## Brief
Beneath this line is the data. Output exactly the lines from the line with "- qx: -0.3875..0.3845" to the line with "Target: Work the", both ends included, and nothing more.

Stored dataset items:

- - - - -

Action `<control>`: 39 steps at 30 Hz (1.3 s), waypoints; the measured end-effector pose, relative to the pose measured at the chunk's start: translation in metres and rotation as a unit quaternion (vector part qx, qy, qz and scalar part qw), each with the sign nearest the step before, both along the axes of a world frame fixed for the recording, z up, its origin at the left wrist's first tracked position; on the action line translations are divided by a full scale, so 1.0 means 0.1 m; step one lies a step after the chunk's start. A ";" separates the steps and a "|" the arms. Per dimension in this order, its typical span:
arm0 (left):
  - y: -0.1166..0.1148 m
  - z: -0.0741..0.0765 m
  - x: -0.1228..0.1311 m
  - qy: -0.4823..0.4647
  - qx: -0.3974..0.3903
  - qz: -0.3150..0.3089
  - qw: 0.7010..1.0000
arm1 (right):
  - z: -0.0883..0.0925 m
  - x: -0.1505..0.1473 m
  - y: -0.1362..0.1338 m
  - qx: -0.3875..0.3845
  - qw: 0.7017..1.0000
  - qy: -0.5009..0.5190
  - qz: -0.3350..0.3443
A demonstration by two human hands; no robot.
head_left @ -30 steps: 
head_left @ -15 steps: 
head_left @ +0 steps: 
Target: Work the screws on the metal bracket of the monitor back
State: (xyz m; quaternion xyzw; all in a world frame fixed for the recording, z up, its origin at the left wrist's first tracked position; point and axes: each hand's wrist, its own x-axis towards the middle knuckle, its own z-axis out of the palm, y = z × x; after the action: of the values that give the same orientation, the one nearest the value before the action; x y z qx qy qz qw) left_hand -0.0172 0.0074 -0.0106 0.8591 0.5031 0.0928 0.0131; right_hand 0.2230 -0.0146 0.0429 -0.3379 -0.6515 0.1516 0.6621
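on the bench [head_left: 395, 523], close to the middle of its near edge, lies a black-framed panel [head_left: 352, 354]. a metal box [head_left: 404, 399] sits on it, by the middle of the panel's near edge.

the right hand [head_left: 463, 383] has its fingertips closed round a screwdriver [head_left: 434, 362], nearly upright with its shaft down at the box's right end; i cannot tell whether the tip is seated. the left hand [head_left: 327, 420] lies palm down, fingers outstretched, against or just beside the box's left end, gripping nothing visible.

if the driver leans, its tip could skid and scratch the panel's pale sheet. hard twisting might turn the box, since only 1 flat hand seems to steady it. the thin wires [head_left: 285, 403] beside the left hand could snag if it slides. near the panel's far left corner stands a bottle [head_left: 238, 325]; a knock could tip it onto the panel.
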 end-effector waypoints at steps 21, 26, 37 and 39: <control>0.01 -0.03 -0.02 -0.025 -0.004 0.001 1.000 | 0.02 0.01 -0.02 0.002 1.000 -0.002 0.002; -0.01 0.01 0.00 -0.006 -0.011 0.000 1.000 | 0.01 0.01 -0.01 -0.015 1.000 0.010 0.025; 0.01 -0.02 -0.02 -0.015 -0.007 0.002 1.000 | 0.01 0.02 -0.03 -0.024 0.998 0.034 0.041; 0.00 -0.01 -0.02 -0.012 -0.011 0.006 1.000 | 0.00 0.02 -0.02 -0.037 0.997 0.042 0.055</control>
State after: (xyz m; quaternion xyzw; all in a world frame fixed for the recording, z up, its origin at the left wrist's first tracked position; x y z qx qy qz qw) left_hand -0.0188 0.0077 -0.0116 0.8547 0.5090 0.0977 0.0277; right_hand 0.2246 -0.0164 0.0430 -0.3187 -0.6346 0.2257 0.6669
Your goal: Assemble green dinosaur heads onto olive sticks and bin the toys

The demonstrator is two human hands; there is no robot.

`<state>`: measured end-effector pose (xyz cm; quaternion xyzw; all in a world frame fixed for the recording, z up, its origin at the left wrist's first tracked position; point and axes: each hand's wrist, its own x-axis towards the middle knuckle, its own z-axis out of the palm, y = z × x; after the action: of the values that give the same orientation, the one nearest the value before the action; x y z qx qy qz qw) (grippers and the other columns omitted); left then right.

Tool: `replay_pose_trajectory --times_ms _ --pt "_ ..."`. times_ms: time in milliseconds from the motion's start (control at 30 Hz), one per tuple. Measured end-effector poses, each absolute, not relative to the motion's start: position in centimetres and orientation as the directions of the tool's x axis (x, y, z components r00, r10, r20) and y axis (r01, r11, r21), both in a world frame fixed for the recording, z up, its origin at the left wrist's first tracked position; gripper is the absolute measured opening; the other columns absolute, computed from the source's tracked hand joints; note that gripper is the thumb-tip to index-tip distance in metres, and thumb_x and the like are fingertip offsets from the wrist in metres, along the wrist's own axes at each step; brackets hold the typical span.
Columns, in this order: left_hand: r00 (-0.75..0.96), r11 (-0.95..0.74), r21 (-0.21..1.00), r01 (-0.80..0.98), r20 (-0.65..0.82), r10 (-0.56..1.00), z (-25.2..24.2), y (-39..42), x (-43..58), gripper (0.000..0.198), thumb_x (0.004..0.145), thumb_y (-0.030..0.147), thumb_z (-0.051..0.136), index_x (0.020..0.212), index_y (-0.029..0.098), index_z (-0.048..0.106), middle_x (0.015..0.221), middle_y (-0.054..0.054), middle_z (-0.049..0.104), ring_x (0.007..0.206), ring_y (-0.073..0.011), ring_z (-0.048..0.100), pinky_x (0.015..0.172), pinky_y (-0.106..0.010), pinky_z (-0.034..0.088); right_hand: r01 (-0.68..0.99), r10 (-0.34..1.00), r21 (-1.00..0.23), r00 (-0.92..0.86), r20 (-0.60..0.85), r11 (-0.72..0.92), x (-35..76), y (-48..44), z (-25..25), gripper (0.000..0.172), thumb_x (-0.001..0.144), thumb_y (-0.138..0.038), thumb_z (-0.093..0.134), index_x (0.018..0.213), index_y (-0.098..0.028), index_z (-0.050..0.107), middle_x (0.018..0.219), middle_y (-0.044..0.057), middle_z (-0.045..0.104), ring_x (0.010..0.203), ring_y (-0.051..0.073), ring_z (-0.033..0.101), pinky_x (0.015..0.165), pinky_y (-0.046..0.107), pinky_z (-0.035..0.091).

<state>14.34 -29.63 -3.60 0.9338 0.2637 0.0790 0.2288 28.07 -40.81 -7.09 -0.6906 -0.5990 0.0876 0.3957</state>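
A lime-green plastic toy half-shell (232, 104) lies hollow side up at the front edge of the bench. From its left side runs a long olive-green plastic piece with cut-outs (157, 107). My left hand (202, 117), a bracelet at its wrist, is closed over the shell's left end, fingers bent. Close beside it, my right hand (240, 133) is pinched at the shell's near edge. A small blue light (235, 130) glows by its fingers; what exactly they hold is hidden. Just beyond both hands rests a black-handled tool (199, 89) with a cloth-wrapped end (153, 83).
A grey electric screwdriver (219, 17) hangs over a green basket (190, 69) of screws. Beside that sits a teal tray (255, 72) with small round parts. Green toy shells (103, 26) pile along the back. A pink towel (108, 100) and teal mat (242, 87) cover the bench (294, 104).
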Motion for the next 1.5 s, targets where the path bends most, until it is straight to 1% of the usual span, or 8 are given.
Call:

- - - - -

## Result
  - qx: -0.3875..0.3845
  - qw: 0.7017..1.0000
  - qy: -0.5009..0.5190
  - qz: -0.3350..0.3443
A demonstration by two human hands; no robot.
head_left @ -30 steps: 
head_left @ -15 steps: 
head_left @ +0 steps: 
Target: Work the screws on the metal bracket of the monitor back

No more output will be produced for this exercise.